→ **Materials provided**
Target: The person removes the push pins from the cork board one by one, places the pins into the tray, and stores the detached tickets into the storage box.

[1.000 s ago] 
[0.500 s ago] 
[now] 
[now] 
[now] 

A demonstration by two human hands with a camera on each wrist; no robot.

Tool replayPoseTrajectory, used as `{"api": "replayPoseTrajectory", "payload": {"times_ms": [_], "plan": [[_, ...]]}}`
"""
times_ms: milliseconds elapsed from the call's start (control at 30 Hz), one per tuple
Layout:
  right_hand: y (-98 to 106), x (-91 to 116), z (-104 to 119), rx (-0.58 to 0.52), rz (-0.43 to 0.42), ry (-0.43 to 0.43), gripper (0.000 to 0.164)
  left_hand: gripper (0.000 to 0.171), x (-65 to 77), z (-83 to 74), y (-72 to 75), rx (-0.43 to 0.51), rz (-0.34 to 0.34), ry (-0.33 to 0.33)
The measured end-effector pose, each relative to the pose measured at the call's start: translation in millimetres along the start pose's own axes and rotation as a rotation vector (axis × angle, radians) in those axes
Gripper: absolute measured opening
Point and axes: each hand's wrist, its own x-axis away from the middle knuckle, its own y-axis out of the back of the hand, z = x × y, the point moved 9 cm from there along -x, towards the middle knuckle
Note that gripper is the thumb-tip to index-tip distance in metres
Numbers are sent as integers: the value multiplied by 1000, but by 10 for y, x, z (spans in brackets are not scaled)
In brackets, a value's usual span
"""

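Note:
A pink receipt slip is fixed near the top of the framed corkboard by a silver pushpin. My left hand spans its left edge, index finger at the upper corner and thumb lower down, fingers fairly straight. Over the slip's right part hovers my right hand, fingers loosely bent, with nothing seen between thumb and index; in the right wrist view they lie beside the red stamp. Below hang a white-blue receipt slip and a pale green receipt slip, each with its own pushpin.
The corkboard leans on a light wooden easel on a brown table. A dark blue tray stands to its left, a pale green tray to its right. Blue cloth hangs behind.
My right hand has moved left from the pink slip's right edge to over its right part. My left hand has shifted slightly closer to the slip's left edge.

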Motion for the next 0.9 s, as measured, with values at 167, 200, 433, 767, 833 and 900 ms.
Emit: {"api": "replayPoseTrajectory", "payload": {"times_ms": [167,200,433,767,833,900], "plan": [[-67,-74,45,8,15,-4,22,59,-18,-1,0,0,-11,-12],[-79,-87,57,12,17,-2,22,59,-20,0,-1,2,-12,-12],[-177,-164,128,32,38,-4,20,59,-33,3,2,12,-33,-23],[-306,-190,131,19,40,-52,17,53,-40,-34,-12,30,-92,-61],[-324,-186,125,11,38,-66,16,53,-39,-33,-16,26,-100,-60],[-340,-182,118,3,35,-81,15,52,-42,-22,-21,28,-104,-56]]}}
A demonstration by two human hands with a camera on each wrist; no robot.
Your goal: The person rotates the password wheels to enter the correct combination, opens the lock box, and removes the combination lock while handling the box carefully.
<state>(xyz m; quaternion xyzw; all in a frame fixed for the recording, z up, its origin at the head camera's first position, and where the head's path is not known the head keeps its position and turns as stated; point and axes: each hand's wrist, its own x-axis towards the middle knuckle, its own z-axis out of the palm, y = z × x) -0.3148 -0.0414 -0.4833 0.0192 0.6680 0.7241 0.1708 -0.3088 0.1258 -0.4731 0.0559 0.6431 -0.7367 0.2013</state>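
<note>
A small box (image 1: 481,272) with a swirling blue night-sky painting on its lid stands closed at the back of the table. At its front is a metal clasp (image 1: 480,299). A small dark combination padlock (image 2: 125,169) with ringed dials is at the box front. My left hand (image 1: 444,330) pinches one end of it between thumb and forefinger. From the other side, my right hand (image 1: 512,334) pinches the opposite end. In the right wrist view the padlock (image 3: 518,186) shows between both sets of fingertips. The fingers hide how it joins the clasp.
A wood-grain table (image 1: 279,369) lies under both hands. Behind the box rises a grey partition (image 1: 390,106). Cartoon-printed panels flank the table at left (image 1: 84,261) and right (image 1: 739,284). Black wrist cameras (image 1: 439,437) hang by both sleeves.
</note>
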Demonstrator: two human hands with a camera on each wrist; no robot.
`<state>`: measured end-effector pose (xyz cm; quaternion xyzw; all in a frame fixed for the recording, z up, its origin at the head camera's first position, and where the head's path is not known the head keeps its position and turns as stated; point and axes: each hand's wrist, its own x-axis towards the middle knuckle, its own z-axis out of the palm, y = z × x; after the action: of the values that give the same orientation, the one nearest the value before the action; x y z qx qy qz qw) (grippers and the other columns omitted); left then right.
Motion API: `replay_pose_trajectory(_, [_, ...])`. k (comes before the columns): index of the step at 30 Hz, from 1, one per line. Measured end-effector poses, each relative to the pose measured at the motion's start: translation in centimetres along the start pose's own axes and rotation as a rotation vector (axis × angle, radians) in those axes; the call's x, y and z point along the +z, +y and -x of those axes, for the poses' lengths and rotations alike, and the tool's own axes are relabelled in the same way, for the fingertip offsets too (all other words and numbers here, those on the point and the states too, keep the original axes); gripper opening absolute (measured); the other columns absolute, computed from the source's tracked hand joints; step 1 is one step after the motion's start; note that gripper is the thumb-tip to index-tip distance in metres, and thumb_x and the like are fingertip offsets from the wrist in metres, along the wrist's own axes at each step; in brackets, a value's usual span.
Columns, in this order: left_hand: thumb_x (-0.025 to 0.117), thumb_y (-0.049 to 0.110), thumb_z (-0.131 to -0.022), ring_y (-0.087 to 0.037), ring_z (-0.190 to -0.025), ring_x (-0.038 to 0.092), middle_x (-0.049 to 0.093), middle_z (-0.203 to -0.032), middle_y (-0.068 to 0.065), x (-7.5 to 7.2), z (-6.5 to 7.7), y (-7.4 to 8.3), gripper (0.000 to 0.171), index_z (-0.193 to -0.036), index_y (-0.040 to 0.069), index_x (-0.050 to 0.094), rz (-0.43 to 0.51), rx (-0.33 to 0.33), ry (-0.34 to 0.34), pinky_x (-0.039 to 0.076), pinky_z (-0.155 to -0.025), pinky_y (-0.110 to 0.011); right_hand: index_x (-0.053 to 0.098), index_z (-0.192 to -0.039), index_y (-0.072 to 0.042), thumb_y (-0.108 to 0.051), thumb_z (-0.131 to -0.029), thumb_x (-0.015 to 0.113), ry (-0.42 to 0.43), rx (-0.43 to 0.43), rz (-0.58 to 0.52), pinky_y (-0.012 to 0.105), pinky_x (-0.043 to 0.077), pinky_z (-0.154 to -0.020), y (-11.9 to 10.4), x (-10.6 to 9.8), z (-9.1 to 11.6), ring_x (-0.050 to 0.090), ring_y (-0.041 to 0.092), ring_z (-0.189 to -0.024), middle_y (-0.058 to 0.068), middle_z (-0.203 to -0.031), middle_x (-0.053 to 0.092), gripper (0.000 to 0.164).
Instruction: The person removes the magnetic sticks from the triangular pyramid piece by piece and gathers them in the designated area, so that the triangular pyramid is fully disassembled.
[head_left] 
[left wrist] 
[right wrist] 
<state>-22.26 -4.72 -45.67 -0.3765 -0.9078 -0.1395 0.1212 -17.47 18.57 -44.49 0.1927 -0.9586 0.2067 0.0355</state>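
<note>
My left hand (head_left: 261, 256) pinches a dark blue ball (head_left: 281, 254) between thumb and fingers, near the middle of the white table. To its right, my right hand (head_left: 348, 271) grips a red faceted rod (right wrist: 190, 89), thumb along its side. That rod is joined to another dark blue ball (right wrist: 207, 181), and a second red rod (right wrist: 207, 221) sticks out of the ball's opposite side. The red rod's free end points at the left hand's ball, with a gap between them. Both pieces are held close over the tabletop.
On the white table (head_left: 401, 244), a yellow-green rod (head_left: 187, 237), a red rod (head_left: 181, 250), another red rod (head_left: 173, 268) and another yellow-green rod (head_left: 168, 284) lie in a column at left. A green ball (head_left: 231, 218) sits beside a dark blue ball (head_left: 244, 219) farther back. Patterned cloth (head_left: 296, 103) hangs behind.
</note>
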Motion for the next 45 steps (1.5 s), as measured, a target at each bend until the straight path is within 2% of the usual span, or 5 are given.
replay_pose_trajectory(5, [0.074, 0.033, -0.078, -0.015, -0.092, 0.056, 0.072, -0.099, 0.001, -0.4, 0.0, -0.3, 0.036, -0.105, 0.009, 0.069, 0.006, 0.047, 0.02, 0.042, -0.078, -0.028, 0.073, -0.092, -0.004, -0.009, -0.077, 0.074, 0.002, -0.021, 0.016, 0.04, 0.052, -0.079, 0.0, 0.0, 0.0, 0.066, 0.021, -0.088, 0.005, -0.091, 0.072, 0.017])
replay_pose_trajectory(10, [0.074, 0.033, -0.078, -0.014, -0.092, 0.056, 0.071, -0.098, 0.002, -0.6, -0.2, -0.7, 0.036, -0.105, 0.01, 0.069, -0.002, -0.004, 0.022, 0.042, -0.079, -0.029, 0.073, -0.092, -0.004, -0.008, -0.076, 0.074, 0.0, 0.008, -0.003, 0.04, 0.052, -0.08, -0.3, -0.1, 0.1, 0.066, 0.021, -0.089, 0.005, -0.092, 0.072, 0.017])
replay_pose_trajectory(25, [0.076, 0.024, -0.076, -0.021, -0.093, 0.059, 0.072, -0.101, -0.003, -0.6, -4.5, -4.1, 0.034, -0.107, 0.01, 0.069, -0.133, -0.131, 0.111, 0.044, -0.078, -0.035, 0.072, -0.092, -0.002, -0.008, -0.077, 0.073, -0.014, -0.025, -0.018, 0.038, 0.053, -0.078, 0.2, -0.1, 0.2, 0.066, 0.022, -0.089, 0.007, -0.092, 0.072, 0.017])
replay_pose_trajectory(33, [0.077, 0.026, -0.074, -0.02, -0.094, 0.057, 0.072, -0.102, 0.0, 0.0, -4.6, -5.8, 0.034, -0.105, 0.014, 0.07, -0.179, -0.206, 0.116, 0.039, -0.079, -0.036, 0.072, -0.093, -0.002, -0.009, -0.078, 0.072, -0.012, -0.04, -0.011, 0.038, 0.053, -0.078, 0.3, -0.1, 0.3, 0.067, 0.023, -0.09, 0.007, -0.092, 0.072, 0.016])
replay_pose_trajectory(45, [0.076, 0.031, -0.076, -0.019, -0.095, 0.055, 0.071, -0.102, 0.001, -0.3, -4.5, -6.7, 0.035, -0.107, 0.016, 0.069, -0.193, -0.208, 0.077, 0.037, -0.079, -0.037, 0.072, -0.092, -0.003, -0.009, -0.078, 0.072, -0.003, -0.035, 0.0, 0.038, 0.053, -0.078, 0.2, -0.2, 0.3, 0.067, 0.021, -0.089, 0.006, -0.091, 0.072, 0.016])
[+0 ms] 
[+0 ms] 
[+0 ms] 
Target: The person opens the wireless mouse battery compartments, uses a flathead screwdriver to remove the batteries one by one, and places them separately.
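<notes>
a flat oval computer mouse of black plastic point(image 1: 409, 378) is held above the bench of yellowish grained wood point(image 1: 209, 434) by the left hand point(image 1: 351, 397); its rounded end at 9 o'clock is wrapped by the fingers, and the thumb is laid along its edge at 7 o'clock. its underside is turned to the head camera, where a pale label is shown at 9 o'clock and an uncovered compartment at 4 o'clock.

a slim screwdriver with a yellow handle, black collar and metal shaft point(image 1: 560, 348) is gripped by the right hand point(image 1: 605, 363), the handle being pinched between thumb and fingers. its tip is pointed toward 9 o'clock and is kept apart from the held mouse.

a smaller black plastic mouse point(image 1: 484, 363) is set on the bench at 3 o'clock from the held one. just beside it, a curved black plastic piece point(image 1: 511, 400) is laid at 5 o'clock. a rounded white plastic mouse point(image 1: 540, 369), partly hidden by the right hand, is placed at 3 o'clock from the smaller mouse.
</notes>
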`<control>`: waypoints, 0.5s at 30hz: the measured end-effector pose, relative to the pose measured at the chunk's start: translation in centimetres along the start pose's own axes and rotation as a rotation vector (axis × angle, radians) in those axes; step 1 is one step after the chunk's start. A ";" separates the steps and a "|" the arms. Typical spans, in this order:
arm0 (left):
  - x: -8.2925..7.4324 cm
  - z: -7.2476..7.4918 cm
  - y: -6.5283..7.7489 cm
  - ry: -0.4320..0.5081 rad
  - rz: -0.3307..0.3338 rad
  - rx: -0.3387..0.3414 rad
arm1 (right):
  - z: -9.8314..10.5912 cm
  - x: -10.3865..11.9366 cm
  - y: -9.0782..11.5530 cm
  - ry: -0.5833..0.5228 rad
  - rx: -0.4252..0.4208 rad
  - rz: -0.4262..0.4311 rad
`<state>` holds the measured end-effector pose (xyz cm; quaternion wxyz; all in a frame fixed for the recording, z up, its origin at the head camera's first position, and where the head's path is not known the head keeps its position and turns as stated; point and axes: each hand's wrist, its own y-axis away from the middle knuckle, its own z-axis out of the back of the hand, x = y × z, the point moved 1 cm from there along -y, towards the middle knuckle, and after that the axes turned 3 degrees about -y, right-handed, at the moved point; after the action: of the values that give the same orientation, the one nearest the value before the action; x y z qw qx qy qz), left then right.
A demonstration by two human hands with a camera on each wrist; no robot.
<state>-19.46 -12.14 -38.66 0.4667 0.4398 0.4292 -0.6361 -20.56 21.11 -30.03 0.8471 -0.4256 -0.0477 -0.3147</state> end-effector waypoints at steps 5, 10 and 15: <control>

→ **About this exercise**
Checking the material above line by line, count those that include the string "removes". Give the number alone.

→ **Response**
3